Quand la mère de la jeune fille apprit sa conversion et sa décision d’épouser sa fille, elle fut très émue. Elle supplia sa fille de faire le mariage en France et dit qu’elle organiserait un grand événement. Le marié accepta à condition que je sois celui qui célébrerait le mariage. Bien sûr, j’acceptai.

La veille du mariage, nous étions dans un hôtel à Paris. Avant que j’aille me coucher, il vint me voir et dit qu’il voulait se marier comme un ‘hassid et me demanda si je pouvais le guider. Je lui dis qu’il aurait besoin d’un chapeau et d’un sirtuk (redingote), que nous pourrions acheter le lendemain dans le quartier juif. Pour l’aspect spirituel, je lui dis qu’il y avait un long maamar (discours ‘hassidique), « Lekha Dodi », qui est récité par cœur. Il insista pour le dire et demanda si je l’avais avec moi. Par chance, j’en avais une copie sur moi, que je lui donnai.

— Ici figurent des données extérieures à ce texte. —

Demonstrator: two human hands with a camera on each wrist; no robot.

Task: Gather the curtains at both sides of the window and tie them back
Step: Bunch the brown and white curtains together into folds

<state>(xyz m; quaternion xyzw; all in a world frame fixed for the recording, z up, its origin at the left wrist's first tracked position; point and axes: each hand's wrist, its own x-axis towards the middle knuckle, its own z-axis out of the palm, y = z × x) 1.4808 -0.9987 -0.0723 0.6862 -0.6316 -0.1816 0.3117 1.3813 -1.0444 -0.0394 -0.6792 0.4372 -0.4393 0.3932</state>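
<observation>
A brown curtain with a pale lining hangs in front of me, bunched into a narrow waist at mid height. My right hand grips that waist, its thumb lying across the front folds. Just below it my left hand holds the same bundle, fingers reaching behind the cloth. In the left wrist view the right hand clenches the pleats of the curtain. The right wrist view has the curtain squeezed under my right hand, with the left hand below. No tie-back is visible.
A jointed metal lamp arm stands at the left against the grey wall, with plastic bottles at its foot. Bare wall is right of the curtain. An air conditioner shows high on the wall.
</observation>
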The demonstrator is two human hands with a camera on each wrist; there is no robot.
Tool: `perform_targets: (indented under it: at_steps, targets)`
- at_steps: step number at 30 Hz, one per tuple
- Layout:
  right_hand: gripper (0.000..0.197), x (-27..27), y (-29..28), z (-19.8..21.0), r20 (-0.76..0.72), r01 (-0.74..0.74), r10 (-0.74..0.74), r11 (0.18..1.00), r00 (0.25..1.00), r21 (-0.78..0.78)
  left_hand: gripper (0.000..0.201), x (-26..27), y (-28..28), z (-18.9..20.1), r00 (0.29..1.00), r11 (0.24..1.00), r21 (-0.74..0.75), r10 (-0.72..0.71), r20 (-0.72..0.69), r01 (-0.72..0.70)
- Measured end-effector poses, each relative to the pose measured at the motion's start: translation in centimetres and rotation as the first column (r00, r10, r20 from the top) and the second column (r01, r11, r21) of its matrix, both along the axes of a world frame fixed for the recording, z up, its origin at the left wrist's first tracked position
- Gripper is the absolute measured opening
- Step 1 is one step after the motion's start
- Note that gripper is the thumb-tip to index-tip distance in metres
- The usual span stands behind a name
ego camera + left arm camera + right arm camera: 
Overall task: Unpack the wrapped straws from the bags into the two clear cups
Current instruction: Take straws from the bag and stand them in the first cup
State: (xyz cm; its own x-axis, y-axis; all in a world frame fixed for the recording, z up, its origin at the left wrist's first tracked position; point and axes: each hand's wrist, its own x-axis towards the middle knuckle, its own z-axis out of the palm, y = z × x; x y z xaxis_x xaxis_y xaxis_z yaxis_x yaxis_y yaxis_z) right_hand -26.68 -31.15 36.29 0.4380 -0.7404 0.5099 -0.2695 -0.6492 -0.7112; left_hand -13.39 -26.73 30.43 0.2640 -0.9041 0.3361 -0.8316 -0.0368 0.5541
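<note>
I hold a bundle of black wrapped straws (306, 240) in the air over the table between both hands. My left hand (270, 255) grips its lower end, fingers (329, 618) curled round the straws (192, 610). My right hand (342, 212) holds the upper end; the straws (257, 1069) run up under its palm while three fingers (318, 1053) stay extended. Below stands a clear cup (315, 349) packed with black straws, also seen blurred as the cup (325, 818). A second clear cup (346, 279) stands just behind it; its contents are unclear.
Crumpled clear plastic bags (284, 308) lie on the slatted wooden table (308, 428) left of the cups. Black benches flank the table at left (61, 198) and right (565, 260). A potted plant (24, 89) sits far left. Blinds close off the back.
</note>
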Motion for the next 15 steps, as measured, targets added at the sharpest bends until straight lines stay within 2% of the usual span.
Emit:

Le lendemain matin, nous nous occupâmes des derniers arrangements pour le mariage, puis achetâmes le chapeau et le sirtuk et nous rendîmes à la salle. Le kabbalas panim (réception avant la cérémonie) fut suivi par plusieurs ‘hassidim locaux, dont le Rav Chmouel Azimov. Je supposais que le ‘hatan (marié) sortirait le maamar que je lui avais donné et le lirait à l’intérieur. Comme je fus stupéfait quand il ferma les yeux et commença à réciter le maamar par cœur ! Et il le fit en français. En une seule nuit, non seulement il avait étudié l’intégralité du profond maamar, mais il l’avait traduit de l’hébreu, qu’il n’avait appris que récemment, en français et pouvait le réciter par cœur.

Cela nous stupéfia tous. Un Loubavitch du nom de Rav Chalom Gary Cohen, qui traduit les enseignements du Rabbi en français, me dit qu’il voulait que je le présente au ‘hatan car il devait utiliser ses talents pour diffuser le ‘hassidisme en français. Les gens n’en revenaient pas de l’exploit du ‘hatan.

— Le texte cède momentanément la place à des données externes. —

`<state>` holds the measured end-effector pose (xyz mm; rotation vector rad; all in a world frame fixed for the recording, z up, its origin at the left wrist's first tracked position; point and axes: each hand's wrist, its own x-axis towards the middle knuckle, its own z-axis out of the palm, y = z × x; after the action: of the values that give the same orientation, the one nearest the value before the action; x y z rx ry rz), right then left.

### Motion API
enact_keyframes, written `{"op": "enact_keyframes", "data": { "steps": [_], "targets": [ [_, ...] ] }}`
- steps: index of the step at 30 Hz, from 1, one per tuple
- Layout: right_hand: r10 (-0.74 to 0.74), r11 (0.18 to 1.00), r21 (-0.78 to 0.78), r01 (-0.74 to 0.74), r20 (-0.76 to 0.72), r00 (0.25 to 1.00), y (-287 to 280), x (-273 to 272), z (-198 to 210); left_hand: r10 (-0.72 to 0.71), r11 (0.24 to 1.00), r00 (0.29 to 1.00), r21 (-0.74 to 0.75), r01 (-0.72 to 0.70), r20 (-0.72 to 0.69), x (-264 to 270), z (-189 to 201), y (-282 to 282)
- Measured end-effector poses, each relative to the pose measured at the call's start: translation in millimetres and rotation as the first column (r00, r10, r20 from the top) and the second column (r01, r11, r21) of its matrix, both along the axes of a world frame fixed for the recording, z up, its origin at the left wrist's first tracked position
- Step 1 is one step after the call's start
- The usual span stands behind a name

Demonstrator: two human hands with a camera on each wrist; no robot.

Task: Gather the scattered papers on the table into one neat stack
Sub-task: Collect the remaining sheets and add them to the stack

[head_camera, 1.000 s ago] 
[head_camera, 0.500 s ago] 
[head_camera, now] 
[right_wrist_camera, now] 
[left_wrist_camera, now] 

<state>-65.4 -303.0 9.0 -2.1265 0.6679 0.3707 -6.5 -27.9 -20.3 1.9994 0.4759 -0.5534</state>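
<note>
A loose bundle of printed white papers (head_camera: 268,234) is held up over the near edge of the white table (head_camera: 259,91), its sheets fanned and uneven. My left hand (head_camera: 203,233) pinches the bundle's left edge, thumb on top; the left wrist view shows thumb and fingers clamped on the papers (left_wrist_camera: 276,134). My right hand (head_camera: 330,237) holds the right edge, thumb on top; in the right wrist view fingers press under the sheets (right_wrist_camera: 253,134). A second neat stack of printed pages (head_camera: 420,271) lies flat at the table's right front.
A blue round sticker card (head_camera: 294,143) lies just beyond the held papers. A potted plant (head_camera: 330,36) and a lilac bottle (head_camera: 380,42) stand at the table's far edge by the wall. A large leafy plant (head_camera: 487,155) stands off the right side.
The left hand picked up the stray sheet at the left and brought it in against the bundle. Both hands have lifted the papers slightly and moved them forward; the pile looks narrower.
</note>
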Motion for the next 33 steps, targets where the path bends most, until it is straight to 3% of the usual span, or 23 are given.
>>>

Après la ‘Houpa (cérémonie de mariage), le Rav Chmouel Azimov me confia : « Je vais vous dire quelque chose d’étonnant sur ce couple que j’ai gardé pour moi pendant dix ans. Quand la mère est venue me voir la première fois, et que je lui ai dit de ne pas déchirer ses vêtements et couper les liens avec sa fille, j’avais vraiment des sentiments mitigés puisque le jeune homme n’était pas juif. Je m’inquiétais que peut-être le Rabbi me l’avait envoyée pour que je puisse faire quelque chose pour séparer ce couple. Peut-être aurait-elle dû couper les ponts avec sa fille, ce qui secoue souvent suffisamment un enfant pour le faire revenir. Pendant de nombreuses années, j’ai eu des doutes et même de la culpabilité concernant ce que j’avais dit.

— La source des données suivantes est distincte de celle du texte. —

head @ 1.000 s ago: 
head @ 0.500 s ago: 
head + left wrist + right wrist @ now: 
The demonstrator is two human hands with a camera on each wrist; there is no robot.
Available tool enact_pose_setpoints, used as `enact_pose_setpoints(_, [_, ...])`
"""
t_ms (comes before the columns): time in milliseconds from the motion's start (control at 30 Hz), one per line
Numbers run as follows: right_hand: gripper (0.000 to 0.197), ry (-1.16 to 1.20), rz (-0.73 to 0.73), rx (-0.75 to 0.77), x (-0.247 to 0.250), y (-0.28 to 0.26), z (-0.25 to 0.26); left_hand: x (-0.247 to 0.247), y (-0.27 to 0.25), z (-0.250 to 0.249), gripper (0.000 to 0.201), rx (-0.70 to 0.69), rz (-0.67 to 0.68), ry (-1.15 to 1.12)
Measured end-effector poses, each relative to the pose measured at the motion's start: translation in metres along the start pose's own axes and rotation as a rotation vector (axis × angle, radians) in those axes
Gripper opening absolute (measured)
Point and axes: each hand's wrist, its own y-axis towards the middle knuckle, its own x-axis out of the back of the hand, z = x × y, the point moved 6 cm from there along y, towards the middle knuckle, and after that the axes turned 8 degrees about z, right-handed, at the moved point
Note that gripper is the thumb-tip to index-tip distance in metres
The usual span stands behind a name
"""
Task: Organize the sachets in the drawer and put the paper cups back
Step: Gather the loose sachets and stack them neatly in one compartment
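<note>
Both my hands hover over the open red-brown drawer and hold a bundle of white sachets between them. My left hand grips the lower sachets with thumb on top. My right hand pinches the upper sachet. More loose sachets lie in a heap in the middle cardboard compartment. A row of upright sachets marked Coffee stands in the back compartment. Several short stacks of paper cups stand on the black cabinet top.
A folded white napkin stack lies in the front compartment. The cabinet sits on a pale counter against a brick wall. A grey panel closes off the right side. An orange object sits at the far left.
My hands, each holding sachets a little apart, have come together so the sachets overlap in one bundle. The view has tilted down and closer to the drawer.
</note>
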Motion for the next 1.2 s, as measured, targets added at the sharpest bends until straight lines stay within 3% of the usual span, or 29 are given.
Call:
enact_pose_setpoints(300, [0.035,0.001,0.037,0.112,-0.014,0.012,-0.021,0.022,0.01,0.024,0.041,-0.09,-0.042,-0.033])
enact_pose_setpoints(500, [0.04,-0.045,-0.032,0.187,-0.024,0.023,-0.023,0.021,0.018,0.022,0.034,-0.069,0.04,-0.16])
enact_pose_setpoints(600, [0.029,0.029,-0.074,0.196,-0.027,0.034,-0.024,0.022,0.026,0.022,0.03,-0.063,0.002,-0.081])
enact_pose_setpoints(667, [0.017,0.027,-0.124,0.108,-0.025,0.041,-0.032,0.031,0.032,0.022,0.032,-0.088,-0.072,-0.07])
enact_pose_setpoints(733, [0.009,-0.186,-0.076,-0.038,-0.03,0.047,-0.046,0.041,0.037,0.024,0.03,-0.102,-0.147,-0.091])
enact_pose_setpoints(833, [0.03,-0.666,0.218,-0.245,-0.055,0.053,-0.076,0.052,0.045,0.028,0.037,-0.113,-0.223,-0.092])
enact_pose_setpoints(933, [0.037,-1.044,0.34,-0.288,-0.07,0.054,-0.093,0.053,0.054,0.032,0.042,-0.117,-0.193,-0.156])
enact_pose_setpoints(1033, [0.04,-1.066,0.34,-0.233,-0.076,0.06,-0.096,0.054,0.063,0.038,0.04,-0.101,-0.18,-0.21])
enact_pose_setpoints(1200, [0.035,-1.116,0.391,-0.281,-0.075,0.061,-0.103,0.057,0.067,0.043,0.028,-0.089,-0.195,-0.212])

« Maintenant, le voyant réciter le maamar comme le fait un ‘hassid, je comprends ce que le Rabbi avait prévu en m’envoyant la mère. Le Rabbi a vu que cette neshama (âme) était liée à la nation juive et il me l’a envoyée en mettant des paroles douces dans ma bouche, non pas pour briser les liens mais pour les maintenir, car le Rabbi savait que ce couple était destiné à être ensemble. »

Le Rav Chmouel Azimov ajouta qu’il avait une fois connu un homme noir aux États-Unis qui s’était converti. Ce converti s’était plaint au Rabbi en Ye’hidout (audience privée) que les gens le regardaient de travers, apparemment à cause de sa couleur de peau. Le Rabbi lui dit de ne pas y prêter attention, car seuls les corps ont une couleur, pas les neshamot.

Quant au couple, ils quittèrent Cincinnati après un moment et déménagèrent au Michigan. Il y a six mois, ils ont fait leur alya  en Israël.